** DIRECTIONS **
This task calls for every entry below to be repeated exactly, without the pictures.

[Stored items from a collection]
* * * * * * *
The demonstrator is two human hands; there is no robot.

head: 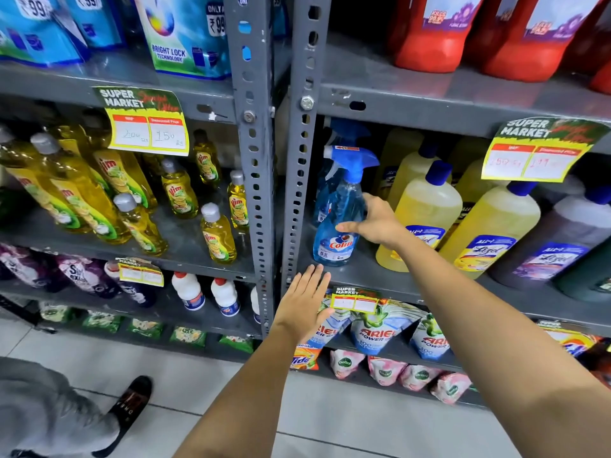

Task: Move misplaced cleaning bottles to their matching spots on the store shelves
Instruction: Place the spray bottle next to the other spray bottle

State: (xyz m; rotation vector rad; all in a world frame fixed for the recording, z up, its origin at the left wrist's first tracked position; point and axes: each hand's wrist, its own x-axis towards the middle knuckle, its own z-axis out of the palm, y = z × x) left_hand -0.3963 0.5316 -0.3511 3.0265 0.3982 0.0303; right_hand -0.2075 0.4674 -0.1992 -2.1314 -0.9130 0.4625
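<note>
A blue Colin spray bottle (334,239) with a blue trigger head stands at the left end of the right-hand middle shelf (390,285), next to the upright post. A second blue spray bottle (325,180) stands right behind it. My right hand (377,223) wraps the front bottle's middle from the right, thumb across its front and fingers behind. My left hand (302,302) is flat and open, holding nothing, just below that shelf's front edge. Yellow Lizol bottles (426,206) with blue caps stand to the right of the spray bottles.
Yellow Vim dish-liquid bottles (218,236) fill the left bay's middle shelf. Red jugs (433,38) sit above on the right, blue detergent pouches (185,34) above on the left. Ariel pouches (377,328) hang below. A person's foot in a black sandal (132,404) is on the tiled floor.
</note>
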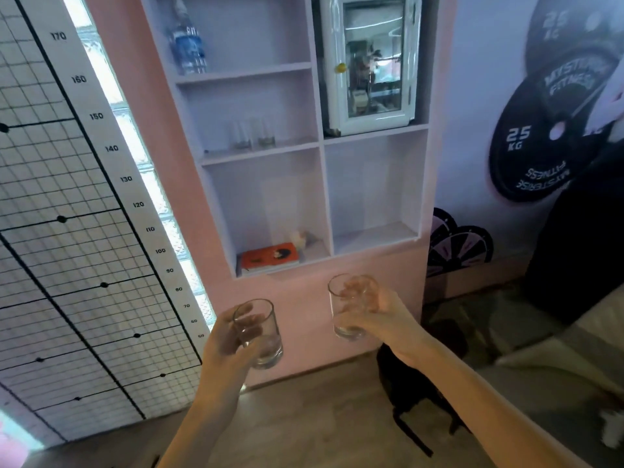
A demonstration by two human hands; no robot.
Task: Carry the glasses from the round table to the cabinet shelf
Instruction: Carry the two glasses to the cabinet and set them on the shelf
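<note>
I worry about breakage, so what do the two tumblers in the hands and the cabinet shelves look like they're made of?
Left tumbler and right tumbler: clear glass, apparently; fingers show through, bases look thick. Cabinet shelves: probably painted board, matte pale lilac, no grain visible.

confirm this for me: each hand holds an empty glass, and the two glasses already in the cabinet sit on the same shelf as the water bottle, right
Not quite. In the head view the two glasses already in the cabinet stand one shelf below the water bottle, not beside it. The rest holds: the left hand and right hand each hold an empty glass.
</note>
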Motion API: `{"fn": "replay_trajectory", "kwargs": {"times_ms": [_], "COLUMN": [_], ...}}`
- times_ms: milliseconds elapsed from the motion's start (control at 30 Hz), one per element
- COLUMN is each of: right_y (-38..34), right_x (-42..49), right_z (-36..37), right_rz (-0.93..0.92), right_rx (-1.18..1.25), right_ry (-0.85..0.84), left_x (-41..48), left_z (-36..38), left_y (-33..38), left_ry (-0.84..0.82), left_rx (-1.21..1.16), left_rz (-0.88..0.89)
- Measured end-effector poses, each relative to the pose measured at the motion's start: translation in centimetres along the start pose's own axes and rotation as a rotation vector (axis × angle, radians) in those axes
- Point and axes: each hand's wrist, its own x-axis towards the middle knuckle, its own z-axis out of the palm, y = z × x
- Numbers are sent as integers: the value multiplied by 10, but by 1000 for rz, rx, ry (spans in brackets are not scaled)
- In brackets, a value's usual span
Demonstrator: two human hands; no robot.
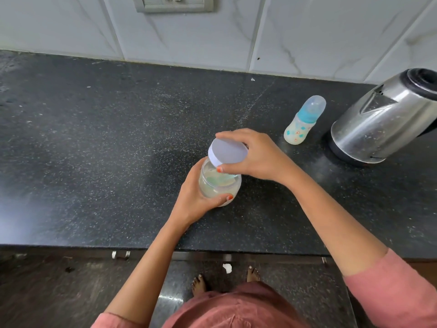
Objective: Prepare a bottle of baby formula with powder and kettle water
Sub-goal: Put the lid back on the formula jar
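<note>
The left hand point(196, 197) is wrapping its grip around the jar point(220, 183) of powder, clamped on the clear wall, with the jar's base seemingly resting on the dark surface point(94, 138) near its front edge. The right hand point(255, 157) is gripping the white lid point(228, 152) from above, fingertips spread around its rim and closed on it; the lid is sitting tilted over the mouth, touching or just above it, so it is either coming off or going on, and which one cannot be told. Inside, pale powder is lying low, with what looks like a green scoop on it. The bottle point(303, 120) is standing upright well to the right, capped, with a blue collar, just beside the steel kettle point(383, 119); its milky wall is not showing whether anything is in it. To do this step well, the left hand should be pinning the jar flat against the surface while the right is turning or lifting the lid level, not at a slant, since a tilted lid is likely to bind on the thread or jerk free and puff powder out. If opening, the lid is best set down top-down close by, and the bottle brought nearer before scooping, to shorten the carry.
</note>
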Motion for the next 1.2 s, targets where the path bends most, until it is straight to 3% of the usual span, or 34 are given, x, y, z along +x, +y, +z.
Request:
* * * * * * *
** YOUR RESPONSE **
The demonstrator is two human hands; there is no robot.

head: 

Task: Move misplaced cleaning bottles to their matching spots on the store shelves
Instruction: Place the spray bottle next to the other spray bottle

State: (xyz m; rotation vector rad; all in a world frame fixed for the recording, z up, its origin at the left wrist's first tracked position; point and axes: each hand's wrist, its own x-axis towards the middle knuckle, its own z-axis out of the palm, y = z × x) left_hand -0.3963 0.5316 -0.3511 3.0265 0.3982 0.0303; right_hand -0.2075 0.4674 -0.1992 -2.1314 -0.9130 0.4625
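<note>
A blue Colin spray bottle (334,239) with a blue trigger head stands at the left end of the right-hand middle shelf (390,285), next to the upright post. A second blue spray bottle (325,180) stands right behind it. My right hand (377,223) wraps the front bottle's middle from the right, thumb across its front and fingers behind. My left hand (302,302) is flat and open, holding nothing, just below that shelf's front edge. Yellow Lizol bottles (426,206) with blue caps stand to the right of the spray bottles.
Yellow Vim dish-liquid bottles (218,236) fill the left bay's middle shelf. Red jugs (433,38) sit above on the right, blue detergent pouches (185,34) above on the left. Ariel pouches (377,328) hang below. A person's foot in a black sandal (132,404) is on the tiled floor.
</note>
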A demonstration by two human hands; no robot.
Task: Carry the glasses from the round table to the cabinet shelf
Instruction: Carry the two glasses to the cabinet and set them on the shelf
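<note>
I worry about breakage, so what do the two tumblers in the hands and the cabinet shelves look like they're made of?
Left tumbler and right tumbler: clear glass, apparently; fingers show through, bases look thick. Cabinet shelves: probably painted board, matte pale lilac, no grain visible.

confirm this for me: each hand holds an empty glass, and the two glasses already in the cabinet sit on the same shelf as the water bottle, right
Not quite. In the head view the two glasses already in the cabinet stand one shelf below the water bottle, not beside it. The rest holds: the left hand and right hand each hold an empty glass.
</note>
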Motion API: `{"fn": "replay_trajectory", "kwargs": {"times_ms": [_], "COLUMN": [_], ...}}`
- times_ms: milliseconds elapsed from the motion's start (control at 30 Hz), one per element
- COLUMN is each of: right_y (-38..34), right_x (-42..49), right_z (-36..37), right_rz (-0.93..0.92), right_rx (-1.18..1.25), right_ry (-0.85..0.84), left_x (-41..48), left_z (-36..38), left_y (-33..38), left_ry (-0.84..0.82), left_rx (-1.21..1.16), left_rz (-0.88..0.89)
- Measured end-effector poses, each relative to the pose measured at the motion's start: translation in centimetres along the start pose's own axes and rotation as a rotation vector (axis × angle, radians) in those axes
- Point and axes: each hand's wrist, its own x-axis towards the middle knuckle, its own z-axis out of the palm, y = z × x
- Numbers are sent as integers: the value multiplied by 10, but by 1000 for rz, rx, ry (spans in brackets are not scaled)
- In brackets, a value's usual span
Demonstrator: two human hands; no robot.
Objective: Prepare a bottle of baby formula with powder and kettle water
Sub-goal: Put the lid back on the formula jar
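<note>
The left hand point(196, 197) is wrapping its grip around the jar point(220, 183) of powder, clamped on the clear wall, with the jar's base seemingly resting on the dark surface point(94, 138) near its front edge. The right hand point(255, 157) is gripping the white lid point(228, 152) from above, fingertips spread around its rim and closed on it; the lid is sitting tilted over the mouth, touching or just above it, so it is either coming off or going on, and which one cannot be told. Inside, pale powder is lying low, with what looks like a green scoop on it. The bottle point(303, 120) is standing upright well to the right, capped, with a blue collar, just beside the steel kettle point(383, 119); its milky wall is not showing whether anything is in it. To do this step well, the left hand should be pinning the jar flat against the surface while the right is turning or lifting the lid level, not at a slant, since a tilted lid is likely to bind on the thread or jerk free and puff powder out. If opening, the lid is best set down top-down close by, and the bottle brought nearer before scooping, to shorten the carry.
</note>
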Motion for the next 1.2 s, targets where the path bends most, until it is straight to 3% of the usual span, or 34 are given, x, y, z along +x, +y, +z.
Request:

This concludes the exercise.